En Suisse, dans le centre de formation du CHUV de Lausanne, des soignants simulent de fausses consultations avec des comédiens en guise de patients. Le but : appendre la bienveillance, l’empathie, l’écoute. Annoncer un décès ou une maladie grave, ce n’est pas inné. Ces compétences s’apprennent, et c’est ce que montre le film.
Après la simulation, le faux patient et le vrai médecin sortent de leur rôle et échangent sur ce qu’ils viennent de vivre, les émotions ressenties, les mots qui ont blessé. C’est en communiquant que le médecin s’améliore. « Ce qui m'intéressait, c'est comment le faux révèle quelque chose du vrai. Et comment parfois le faux peut transformer la réalité », raconte la réalisatrice sur RTS.
Alexe Poukine n’en est pas à son premier documentaire. Française résidant en Belgique, son dernier long-métrage intitulé Sans frapper parle de viol, de consentement et des dégâts sur les victimes. Salué par la critique, ce précédent film est décrit comme étant « ni un documentaire, ni une œuvre de fiction ». Une impression de film hybride que l’on retrouve dans Sauve qui peut grâce à une mise en scène très orchestrée, et pourtant très fluide.
Au-delà des émotions spontanées et puissantes, c’est une plongée dans l’univers hospitalier qui est présentée. « Le dur du réel » selon le festival de cinéma suisse Vision du Réel.
Donner une voix aux soignants qui souffrent
Pour CinéVox, Alexe Poukine explique que, pendant longtemps, le film devait se cantonner aux ateliers de simulation.
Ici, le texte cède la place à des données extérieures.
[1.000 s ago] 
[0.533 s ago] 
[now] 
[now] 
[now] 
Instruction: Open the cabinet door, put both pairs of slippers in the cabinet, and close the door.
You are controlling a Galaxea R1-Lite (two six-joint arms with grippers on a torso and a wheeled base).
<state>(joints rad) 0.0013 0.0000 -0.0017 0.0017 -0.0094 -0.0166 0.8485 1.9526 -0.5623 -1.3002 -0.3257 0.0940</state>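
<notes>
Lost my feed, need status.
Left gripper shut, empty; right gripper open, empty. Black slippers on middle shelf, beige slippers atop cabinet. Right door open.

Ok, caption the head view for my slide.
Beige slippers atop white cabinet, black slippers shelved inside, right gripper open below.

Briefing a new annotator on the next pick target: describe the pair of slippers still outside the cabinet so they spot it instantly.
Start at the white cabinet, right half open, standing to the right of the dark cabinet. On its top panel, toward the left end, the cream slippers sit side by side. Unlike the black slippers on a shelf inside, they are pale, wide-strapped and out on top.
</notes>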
Jusqu’à ce qu’un jour, pendant le tournage, le témoignage d’une infirmière bouleverse la suite du film.
Dans l’interview elle reprend les paroles de cette femme : « Vous êtes en train de m’expliquer que je dois être emphatique, mais là, on fait une simulation de 20 minutes et je suis accompagnée d’un médecin. Dans la vraie vie, j’ai cinq minutes et je suis seule. Mon bip n’arrête pas de sonner, et je dois annoncer un décès, alors que ce n’est pas mon rôle. »
Un électrochoc selon les mots de la réalisatrice. « Je ne peux pas ne pas parler de la souffrance des soignants. Il y a une espèce d’injonction contradictoire : on demande aux soignants d’être bienveillants sans leur donner les moyens de l’être. » Finalement, la question que pose le film est : est-ce possible d’être bienveillant dans un système maltraitant ?
La réalisatrice a donc modifié son scénario pour le découper en deux parties : une sur l’empathie envers les patients, une autre sur la souffrance des soignants. Une compagnie de théâtre intervient pour remettre en scène des situations de violences institutionnelles que les médecins ont vécues.
Ils échangent ensuite entre eux, à froid, et essayent de trouver des solutions, du moins des réponses possibles à avoir dans ce genre de situation. Pour la réalisatrice, c’est une façon de casser le phénomène d’individualisation qui se produit au sein de l’hôpital public à cause des défaillances du système de soin.
Face à une souffrance trop lourde pour être portée seul, le collectif devient une nécessité. La question posée sur l’affiche du film – « Sauver l’hôpital ou sauver sa peau ? » – trouve sa réponse dans le documentaire : on ne peut y parvenir qu’en s’unissant.